This was what they didn’t talk about:
Tanzie. She hung in the air between them the whole way around that university campus. Nicky could picture her, tongue wedged in the side of her mouth, head down, scribbling away in her own little world of numbers. He knew Jess was doing the same.
What it would be like if they actually went home with five thousand pounds.
If Tanzie went to that school and he left school before sixth form, whether Jess would want him to pick her up from St Anne’s every day.
The takeaway that they would definitely get tonight in celebration. Possibly not a kebab.
That Jess was plainly freezing, even if she insisted she was fine. All the little hairs on her arms were standing bolt upright.
Mr Nicholls. Most notably, where Jess had actually slept the previous night. And why they had kept stealing looks at each other like a pair of teenagers all morning, even while they were grumping at each other. Nicky honestly thought she thought they were all stupid sometimes.
But it was kind of okay, the talking thing. He thought he might even do it more often.
They were waiting outside the doors when they finally opened at two o’clock. Tanzie walked out in the first batch, her furry pencil case clutched in front of her, and Jess held out her arms wide, all braced for celebration.
‘So? How was it?’
She looked at them steadily.
‘Did you muller them, Titch?’ said Nicky, grinning.
And then, abruptly, Tanzie’s face crumpled like it had done when she was little and fell over, and there was a three-second gap between whatever Bad Thing had just happened and a gigantic Bad Thing Wail coming out.
Jess grabbed her and pulled her close, maybe to reassure her, maybe to hide the shock on her face, and Nicky put his arm around her on the other side, and Norman sat there on her feet, and as the other kids filed past, some of them chatting, a few silent as they looked at Tanzie, she told them what had happened, through muffled sobs.
‘I lost the whole first half-hour. And I didn’t understand some of their accents. And I couldn’t see properly. And I got really nervous and I kept staring at my paper and then by the time I got the glasses it took me ages to find a pair that fitted me and then I couldn’t even understand the first question.’
Jess scanned the corridor for the organizers. ‘I’ll talk to them. I’ll explain what happened. I mean, you couldn’t see. That’s got to count for something. Maybe we could get them to adjust the score to take it into account.’
‘No. I don’t want you talking to them. I didn’t understand the first question, even when I got the right glasses. I couldn’t make it work the way they said it should work.’
‘But maybe –’
‘I messed it up,’ Tanzie wailed. ‘I don’t want to go over it. I just want to go.’
‘You didn’t mess anything up, sweetheart. Really. You did your best. That’s all that matters.’ Jess kept stroking her back, as if that could make it all better.
‘But it’s not, is it? Because I can’t go to St Anne’s without the money.’
‘Well, there must be … Don’t worry, Tanze. I’ll work something out.’
It was her least convincing smile ever. And Tanzie wasn’t stupid. She cried like someone heartbroken.
Nicky had honestly never seen her like that. It actually made him want to cry a bit too. ‘Let’s go home,’ he said, when it became unbearable.
But that made Tanzie cry harder.
Jess looked up at him, her face bleached and completely lost, and it was like she was asking him, Nicky, what shall I do? And the fact that just for once even Jess didn’t know made him feel like something had gone really wrong with the world. And then he thought: I really, really wish Jess hadn’t confiscated my stash. He didn’t think he had ever needed a smoke more in his life.

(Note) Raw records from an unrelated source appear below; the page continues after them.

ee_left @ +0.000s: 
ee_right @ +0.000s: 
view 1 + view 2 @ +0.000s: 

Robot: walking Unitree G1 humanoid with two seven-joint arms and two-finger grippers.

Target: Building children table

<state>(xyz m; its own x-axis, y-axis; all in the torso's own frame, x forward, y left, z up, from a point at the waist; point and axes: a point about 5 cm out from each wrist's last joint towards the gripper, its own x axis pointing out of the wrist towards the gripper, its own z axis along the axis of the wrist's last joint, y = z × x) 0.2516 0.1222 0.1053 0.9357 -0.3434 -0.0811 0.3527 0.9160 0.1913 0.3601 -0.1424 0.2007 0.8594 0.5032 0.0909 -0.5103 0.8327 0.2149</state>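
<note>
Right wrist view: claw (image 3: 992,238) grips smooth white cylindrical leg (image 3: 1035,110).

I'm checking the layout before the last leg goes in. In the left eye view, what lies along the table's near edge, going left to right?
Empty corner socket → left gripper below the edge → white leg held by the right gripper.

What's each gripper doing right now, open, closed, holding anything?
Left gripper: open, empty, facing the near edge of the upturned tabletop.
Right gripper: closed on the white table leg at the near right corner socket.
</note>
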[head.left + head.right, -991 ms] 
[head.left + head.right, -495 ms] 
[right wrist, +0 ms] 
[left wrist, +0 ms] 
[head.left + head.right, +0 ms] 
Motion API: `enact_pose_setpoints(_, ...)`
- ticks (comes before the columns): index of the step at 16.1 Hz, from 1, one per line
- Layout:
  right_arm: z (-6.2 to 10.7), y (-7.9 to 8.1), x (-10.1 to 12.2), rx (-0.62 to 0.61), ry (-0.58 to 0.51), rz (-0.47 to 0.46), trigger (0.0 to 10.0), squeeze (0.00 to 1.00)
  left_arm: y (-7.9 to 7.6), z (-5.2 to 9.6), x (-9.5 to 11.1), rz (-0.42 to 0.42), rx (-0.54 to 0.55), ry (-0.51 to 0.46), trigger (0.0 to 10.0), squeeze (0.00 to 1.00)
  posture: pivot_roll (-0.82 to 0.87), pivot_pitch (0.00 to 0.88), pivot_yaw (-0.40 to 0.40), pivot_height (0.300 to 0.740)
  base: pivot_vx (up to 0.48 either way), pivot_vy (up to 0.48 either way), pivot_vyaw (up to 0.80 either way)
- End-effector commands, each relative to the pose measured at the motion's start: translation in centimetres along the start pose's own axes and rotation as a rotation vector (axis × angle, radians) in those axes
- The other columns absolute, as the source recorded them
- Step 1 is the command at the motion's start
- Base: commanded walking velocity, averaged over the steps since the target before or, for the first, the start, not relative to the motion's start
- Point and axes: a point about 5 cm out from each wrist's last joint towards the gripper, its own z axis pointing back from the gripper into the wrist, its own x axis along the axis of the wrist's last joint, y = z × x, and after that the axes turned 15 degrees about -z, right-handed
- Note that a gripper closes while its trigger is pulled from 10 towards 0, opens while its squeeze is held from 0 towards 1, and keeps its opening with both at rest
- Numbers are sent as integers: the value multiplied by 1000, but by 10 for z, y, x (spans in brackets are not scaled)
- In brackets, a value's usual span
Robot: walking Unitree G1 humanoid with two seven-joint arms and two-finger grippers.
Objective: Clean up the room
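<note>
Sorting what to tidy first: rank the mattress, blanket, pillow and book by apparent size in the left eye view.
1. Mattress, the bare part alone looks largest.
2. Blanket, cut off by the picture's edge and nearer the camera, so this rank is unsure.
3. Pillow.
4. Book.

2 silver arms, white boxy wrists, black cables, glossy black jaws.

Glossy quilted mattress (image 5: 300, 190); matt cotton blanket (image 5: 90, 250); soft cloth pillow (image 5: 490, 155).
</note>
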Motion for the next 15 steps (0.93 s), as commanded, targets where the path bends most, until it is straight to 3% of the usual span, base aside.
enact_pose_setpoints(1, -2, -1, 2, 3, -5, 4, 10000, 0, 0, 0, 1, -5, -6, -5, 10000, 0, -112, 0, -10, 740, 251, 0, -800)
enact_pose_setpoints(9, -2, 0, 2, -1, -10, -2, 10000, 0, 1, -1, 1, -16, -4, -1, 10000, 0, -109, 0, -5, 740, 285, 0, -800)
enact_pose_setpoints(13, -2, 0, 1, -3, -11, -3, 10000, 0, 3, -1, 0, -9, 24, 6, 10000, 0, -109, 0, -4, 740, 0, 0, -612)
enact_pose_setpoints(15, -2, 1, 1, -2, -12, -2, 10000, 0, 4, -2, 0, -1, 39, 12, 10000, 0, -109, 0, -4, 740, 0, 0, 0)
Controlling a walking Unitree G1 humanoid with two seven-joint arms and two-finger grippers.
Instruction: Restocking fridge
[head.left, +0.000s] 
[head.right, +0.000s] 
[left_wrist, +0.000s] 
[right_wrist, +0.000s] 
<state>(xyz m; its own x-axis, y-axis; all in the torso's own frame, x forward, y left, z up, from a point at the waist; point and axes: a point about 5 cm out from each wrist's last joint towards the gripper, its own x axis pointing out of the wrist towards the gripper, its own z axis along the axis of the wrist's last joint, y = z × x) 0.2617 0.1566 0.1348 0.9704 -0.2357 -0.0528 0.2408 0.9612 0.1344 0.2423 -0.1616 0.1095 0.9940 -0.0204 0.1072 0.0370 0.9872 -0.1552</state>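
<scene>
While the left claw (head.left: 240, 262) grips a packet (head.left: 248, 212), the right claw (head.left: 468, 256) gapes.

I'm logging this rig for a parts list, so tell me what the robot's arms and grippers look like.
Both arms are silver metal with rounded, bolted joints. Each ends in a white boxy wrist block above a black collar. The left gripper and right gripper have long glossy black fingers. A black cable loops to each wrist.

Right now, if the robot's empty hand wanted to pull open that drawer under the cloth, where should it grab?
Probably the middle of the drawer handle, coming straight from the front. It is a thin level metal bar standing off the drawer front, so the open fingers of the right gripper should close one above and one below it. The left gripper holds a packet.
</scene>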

They waited there in the hallway as the other competitors fell into groups or shared sandwiches or retreated into cars with their parents and just for once Nicky realized he did feel angry. He was angry with the stupid boys who had put his little sister off her stroke. He was angry with the stupid maths competition and its rules that wouldn’t bend a tiny bit for a little girl who couldn’t see. He was angry that they had come all this way across an entire country just to fail again. Like there was nothing this family could do that turned out right. Nothing at all.
When the hallway had emptied finally Jess reached into her back pocket and wrenched out a small rectangular card. She thrust it at him. ‘Call Mr Nicholls.’
‘But he’s halfway home by now. And what can he do?’
Jess bit her lip. She half turned away from him, then back again. ‘He can take us to Marty.’
Nicky stared at her.
‘Please. I know it’s awkward, but I can’t think what else to do. Tanzie needs something to help her up again, Nicky. She needs to see her dad.’
He was back within half an hour. He had just been down the road, he said, having a bite to eat. Nicky thought afterwards that if he had been thinking more clearly he might have wondered why Ed hadn’t gone very far, and why it had taken him so long to get a snack down him. But he was too busy arguing with Jess.
‘I know you don’t want to see your dad but –’
‘I’m not going.’
‘Tanzie needs this.’ Her face had that determined set, where you knew she was making out that she was taking your feelings into account but actually she was just going to make you do what she wanted you to do.